According to numbers reported by the sale company shortly after the close of business on Tuesday, the two-day auction saw 156 yearlings change hands for $45,570,000, down 3 percent from last year’s renewal when 145 horses grossed $46,755,000.

The average sale price dipped 9 percent from $322,448 to $292,115, while the median declined 5 percent from $250,000 to $237,500.

“I thought it was a very solid horse sale tonight,” said Fasig-Tipton president Boyd Browning. “Tonight felt really good. From start to finish tonight, it seemed like there was increased competition. I think it’s indicative of the strength and depth of the buying group at Saratoga.

“There’s lots of folks who traditionally come to Saratoga to buy a yearling or two or three, and clearly there was not any one or two groups that dominated the buying bench,” he continued. “It was a very diverse group of buyers throughout both nights.”

The buyback rate finished at 23 percent, which is a respectable number for the boutique sale, despite being up from the low 2015 figure of 15 percent.

“The market’s rational,” Browning said. “There’s plenty of buyer interest, but as a seller, you’d better not be greedy. If you’re hoping for $300,000, you’d better set your reserve at $199,000, take your $200,000, and if you get a break you might get $250,000 or $300,000, and you might get a little more beyond that if they’re really on your horse.

“I think sellers have gotten realistic,” he continued. “I think we deal with it particularly at a sale like Saratoga. You deal with professional owners and professional agents, and they understand and assess the market very well. There aren’t very many amateurs presenting in a sale of this nature, and I think it’s reflective in the results.”

A bidding duel broke out for the sale-topper, and the two combatants were seated in the same row.

Mandy Pope of Whisper Hill Farm, locked horns with Spendthrift Farm owner B. Wayne Hughes, with Pope landing the final blow at $1.45 million.

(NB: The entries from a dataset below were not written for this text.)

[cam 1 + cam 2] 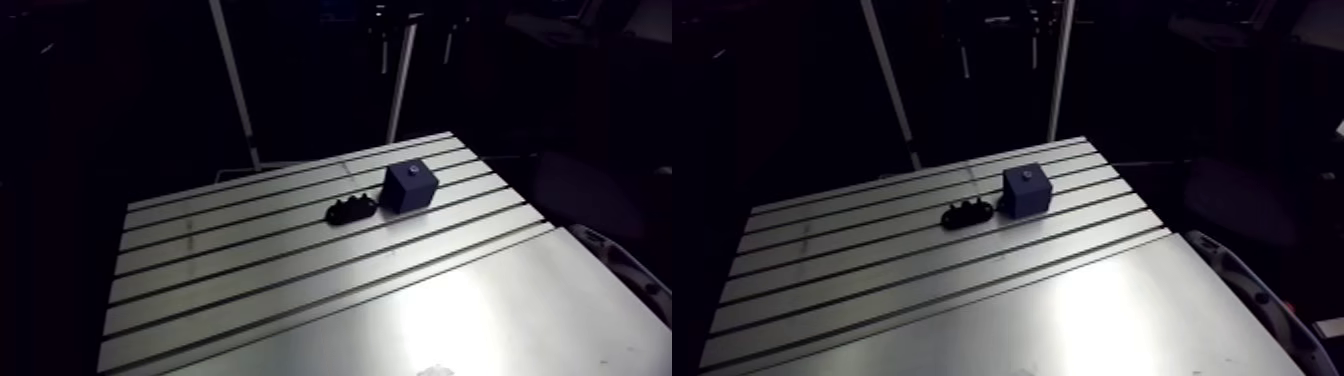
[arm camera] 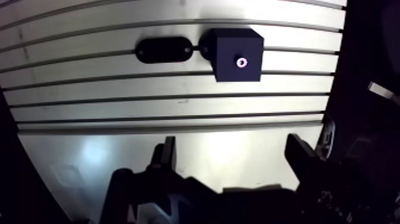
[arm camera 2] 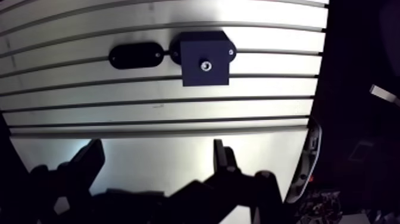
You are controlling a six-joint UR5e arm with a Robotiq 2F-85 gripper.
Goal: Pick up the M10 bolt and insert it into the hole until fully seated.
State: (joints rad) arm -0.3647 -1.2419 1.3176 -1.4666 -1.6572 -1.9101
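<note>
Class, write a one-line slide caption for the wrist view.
Open gripper above the slotted table, ahead of it a dark block beside a black oval part.

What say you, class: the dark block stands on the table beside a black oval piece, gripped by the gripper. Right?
Wrong: the wrist view shows the gripper open and empty; the dark block stands ahead of it, beside the black oval piece.

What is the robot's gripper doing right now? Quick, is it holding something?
Gripper: open, holding nothing.
</note>
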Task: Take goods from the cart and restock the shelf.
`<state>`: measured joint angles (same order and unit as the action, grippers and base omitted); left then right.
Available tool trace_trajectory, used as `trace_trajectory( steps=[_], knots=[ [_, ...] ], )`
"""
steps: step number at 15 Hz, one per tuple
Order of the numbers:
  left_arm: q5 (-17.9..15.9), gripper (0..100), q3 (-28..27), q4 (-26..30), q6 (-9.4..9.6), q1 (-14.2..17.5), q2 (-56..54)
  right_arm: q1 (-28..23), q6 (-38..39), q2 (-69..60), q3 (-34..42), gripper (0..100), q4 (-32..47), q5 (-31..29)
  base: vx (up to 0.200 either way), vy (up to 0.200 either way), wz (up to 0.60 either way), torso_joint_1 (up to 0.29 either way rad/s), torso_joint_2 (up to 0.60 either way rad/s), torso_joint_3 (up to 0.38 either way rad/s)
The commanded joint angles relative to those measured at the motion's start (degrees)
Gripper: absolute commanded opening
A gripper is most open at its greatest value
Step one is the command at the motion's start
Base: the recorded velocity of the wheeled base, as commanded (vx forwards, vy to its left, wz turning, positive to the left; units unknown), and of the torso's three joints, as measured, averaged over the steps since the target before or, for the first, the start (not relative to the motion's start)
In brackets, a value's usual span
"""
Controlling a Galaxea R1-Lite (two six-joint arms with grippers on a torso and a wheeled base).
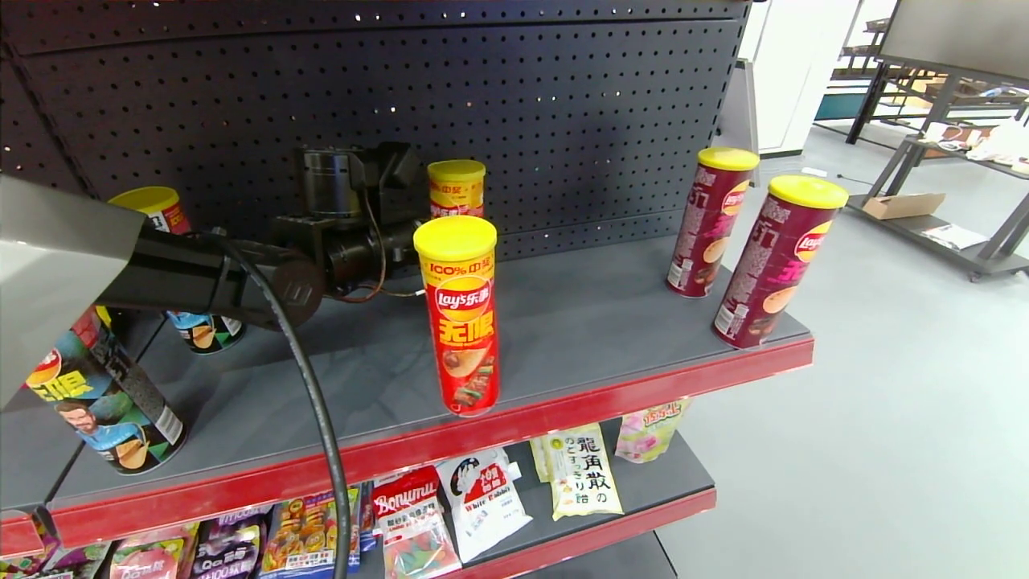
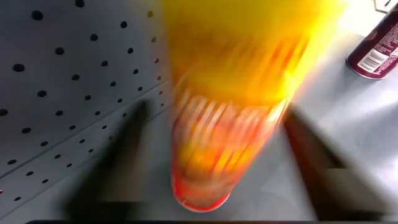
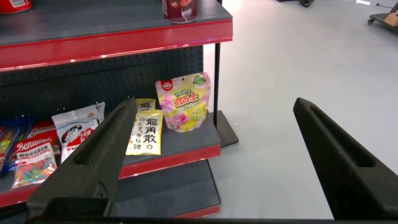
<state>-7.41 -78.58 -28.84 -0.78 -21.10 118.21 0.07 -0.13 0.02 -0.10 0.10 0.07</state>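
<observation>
Two red chip cans with yellow lids stand mid-shelf on the grey upper shelf (image 1: pixel 579 322): one at the front (image 1: pixel 458 322), one at the back (image 1: pixel 456 189) by the pegboard. My left gripper (image 1: pixel 406 241) is beside the rear can; in the left wrist view that can (image 2: pixel 230 124) stands between the spread fingers (image 2: pixel 127 149), with a gap on one side. My right gripper (image 3: pixel 214 106) is open and holds nothing, in front of the lower shelf (image 3: pixel 155 165).
Two maroon cans (image 1: pixel 711 221) (image 1: pixel 778 261) stand at the shelf's right end. Dark cans (image 1: pixel 108 402) (image 1: pixel 201 330) are at its left. Snack bags (image 1: pixel 482 498) and a pink pouch (image 3: pixel 183 102) fill the lower shelf. Open floor (image 1: pixel 884 402) lies to the right.
</observation>
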Motion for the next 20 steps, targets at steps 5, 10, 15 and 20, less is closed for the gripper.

The prize was a Medaglia d'Oro filly out of the stakes-winning Thunder Gulch mare Whisper to Me, whose three winners from four foals to race include Grade 2 winner Overheard.

"She was the standout horse of the sale,” Pope said. “She stands over a lot of ground, she's got good conformation. As often as she was shown, she always had a fluid walk. She always had her ears up, you could always go up and pet her, and she never pinned her ears. She always had so much class, an unbelievable amount of class. We're hoping we're going to have another of those really special fillies.”

Pope said the filly would be sent to her farm in Ocala, Fla., to be broken over the fall and winter, then would go to GoldMark Farm, also in Ocala, to continue her early race training.

A product of Josephine Abercrombie's Pin Oak Stud breeding program, the filly's notable family members include champions Winning Colors, Chris Evert, and Chief’s Crown, Grade/Group 1 winners Classic Crown, Tap Dance City, and Confessional, and Group 3 winner Antipodas.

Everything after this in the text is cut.